▶ [Collected material]
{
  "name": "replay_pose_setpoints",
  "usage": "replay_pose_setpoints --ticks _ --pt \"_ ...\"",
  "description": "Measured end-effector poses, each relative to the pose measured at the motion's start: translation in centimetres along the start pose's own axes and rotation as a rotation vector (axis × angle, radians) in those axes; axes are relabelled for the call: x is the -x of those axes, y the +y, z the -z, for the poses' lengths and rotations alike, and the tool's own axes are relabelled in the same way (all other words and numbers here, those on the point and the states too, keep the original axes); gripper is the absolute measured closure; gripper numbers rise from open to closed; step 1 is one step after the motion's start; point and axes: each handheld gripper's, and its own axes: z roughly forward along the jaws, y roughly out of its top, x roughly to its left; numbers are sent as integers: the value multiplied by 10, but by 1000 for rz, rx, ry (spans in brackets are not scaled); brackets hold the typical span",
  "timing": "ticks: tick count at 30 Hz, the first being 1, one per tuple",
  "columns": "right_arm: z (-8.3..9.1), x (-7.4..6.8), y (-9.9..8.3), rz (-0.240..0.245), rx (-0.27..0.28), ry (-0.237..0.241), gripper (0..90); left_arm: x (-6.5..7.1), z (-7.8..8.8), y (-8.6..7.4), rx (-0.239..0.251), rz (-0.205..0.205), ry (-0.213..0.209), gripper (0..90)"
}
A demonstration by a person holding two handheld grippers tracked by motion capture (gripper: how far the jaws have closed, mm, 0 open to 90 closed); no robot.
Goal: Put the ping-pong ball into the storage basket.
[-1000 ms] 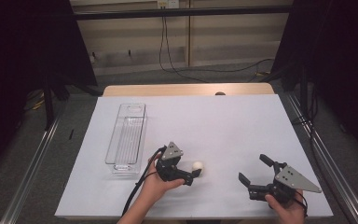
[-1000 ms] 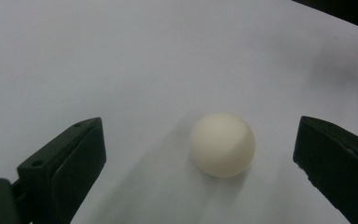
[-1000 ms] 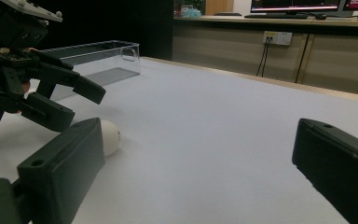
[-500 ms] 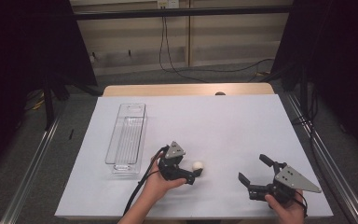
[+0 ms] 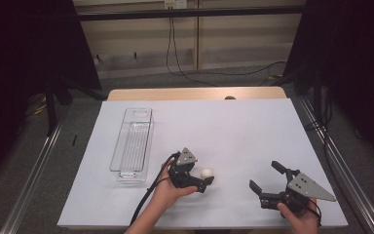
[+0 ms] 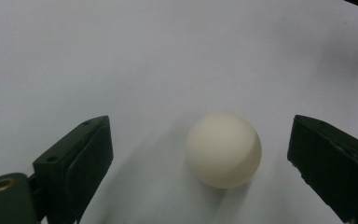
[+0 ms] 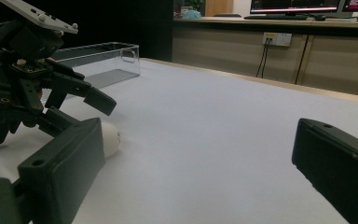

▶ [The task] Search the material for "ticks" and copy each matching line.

▶ [Task answer]
  "usage": "replay_pose_setpoints --ticks _ --pt \"_ ...\"",
  "timing": "ticks: tick count at 30 Hz, the first being 1, one per tuple",

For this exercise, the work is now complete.